We now have a package with some functions. Let’s add the data from our starting material to our package as well. We will add this to the molecool/testing/data directory. Although it would be a best practice to add these files through a branch, we will add them directly to the main branch for simplicity.

Assuming that you ran the cookiecutter from the starting material directory,

SHELL

cp -r ../data molecool/tests/

Then, commit the change:

SHELL

git add .
git commit -m "add data to package"

Ignoring files - .gitignore#

Sometimes while you work on a project, you may end up creating some temporary files. For example, if your text editor is Emacs, you may end up with lots of files called <filename>~. By default, Git tracks all files, including these. This tends to be annoying since it means that any time you do git status, all of these unimportant files show up.

We are now going to find out how to tell Git to ignore these files so that it doesn’t keep telling us about them every time we do git status.

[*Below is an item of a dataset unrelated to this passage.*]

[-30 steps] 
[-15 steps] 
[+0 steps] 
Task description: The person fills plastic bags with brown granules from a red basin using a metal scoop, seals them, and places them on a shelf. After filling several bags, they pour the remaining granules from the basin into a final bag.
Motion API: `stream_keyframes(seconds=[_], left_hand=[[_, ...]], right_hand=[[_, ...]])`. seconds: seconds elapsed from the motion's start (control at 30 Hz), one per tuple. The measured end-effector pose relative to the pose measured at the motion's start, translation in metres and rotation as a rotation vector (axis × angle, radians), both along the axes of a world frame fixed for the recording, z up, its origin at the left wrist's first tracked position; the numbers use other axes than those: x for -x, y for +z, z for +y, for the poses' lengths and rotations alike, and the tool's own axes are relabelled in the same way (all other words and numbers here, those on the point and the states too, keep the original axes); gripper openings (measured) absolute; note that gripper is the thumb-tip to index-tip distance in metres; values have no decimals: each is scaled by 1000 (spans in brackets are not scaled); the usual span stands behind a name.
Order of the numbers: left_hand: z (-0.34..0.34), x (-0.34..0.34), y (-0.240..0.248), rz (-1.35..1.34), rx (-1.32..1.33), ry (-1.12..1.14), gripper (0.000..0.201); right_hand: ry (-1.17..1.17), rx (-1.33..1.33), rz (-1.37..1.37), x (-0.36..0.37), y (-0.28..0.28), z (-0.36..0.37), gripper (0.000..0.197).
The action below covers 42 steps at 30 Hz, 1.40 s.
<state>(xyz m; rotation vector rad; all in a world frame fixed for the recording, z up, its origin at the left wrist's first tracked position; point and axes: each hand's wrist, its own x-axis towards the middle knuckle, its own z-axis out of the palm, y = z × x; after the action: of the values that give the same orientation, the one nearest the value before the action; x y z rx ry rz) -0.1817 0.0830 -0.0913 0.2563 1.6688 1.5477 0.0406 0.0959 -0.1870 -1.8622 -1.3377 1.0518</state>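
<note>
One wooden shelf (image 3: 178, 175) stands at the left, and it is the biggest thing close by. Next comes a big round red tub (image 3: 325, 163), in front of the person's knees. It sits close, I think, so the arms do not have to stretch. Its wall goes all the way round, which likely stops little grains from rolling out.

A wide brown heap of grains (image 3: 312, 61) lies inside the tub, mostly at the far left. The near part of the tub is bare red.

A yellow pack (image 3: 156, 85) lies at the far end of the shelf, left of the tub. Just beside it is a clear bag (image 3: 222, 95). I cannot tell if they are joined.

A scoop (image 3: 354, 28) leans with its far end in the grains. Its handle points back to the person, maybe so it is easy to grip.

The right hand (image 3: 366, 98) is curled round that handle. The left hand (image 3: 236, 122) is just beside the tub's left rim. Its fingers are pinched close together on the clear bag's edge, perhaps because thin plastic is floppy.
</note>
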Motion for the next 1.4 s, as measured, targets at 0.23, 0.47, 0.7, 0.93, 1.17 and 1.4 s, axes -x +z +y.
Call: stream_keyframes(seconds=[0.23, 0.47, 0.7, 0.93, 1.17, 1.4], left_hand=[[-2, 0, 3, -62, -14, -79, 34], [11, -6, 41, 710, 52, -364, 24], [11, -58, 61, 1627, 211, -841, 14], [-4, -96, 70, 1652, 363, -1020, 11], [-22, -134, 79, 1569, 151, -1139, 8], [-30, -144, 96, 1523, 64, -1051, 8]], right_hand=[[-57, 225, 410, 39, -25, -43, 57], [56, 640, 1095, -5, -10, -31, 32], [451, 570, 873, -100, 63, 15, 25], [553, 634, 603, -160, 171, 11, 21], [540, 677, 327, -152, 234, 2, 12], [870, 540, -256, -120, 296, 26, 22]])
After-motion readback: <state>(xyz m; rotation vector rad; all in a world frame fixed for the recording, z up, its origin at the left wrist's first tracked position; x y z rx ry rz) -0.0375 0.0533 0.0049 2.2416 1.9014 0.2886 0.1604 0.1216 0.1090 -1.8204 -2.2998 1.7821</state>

Even if you aren’t working with Emacs, someone else working on your project might. So let’s do the courtesy of telling Git not to track these temporary files. First, let’s ensure that we have a few dummy files. Make empty files called testing.txt~ and README.md~ in your repository using your text editor of choice.

While we’re at it, also make some other files that aren’t important to the project. Make a file called calculation.out in molecool/data using your text editor of choice.

Now check what Git says about these files:

SHELL

git status

OUTPUT

On branch main
Your branch is up to date with 'origin/main'.

Untracked files:
  (use "git add <file>..." to include in what will be committed)

	README.md~
	molecool/data/calculation.in
	molecool/data/calculation.out
	testing.txt~

nothing added to commit but untracked files present (use "git add" to track)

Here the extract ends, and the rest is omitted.